**TRY IT**
Restate the listing below exactly, images excluded.

============

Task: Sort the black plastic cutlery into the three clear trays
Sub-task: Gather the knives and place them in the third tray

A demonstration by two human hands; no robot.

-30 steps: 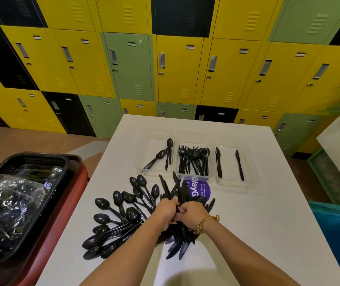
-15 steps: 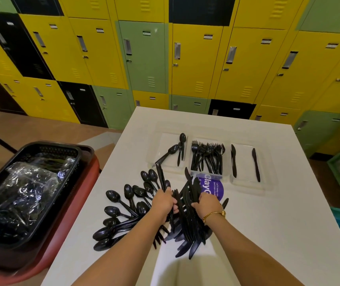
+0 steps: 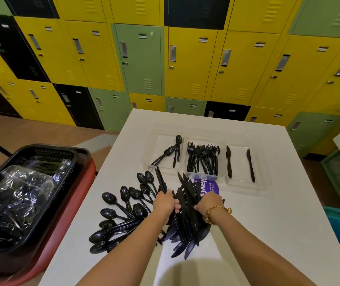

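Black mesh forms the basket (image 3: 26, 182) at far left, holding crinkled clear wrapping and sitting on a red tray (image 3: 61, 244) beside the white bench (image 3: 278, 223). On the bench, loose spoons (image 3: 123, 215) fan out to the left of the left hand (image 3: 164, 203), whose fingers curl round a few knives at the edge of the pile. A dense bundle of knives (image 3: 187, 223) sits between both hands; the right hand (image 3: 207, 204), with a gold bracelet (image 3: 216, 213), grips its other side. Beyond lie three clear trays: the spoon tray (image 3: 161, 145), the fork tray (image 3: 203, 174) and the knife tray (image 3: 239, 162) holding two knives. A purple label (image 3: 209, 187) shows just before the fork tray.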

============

**SOLUTION**
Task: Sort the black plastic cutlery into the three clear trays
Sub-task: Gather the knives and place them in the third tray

A demonstration by two human hands; no robot.

-30 steps: 
-15 steps: 
+0 steps: 

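Black mesh forms the basket (image 3: 26, 182) at far left, holding crinkled clear wrapping and sitting on a red tray (image 3: 61, 244) beside the white bench (image 3: 278, 223). On the bench, loose spoons (image 3: 123, 215) fan out to the left of the left hand (image 3: 164, 203), whose fingers curl round a few knives at the edge of the pile. A dense bundle of knives (image 3: 187, 223) sits between both hands; the right hand (image 3: 207, 204), with a gold bracelet (image 3: 216, 213), grips its other side. Beyond lie three clear trays: the spoon tray (image 3: 161, 145), the fork tray (image 3: 203, 174) and the knife tray (image 3: 239, 162) holding two knives. A purple label (image 3: 209, 187) shows just before the fork tray.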

That brings the answer to completion.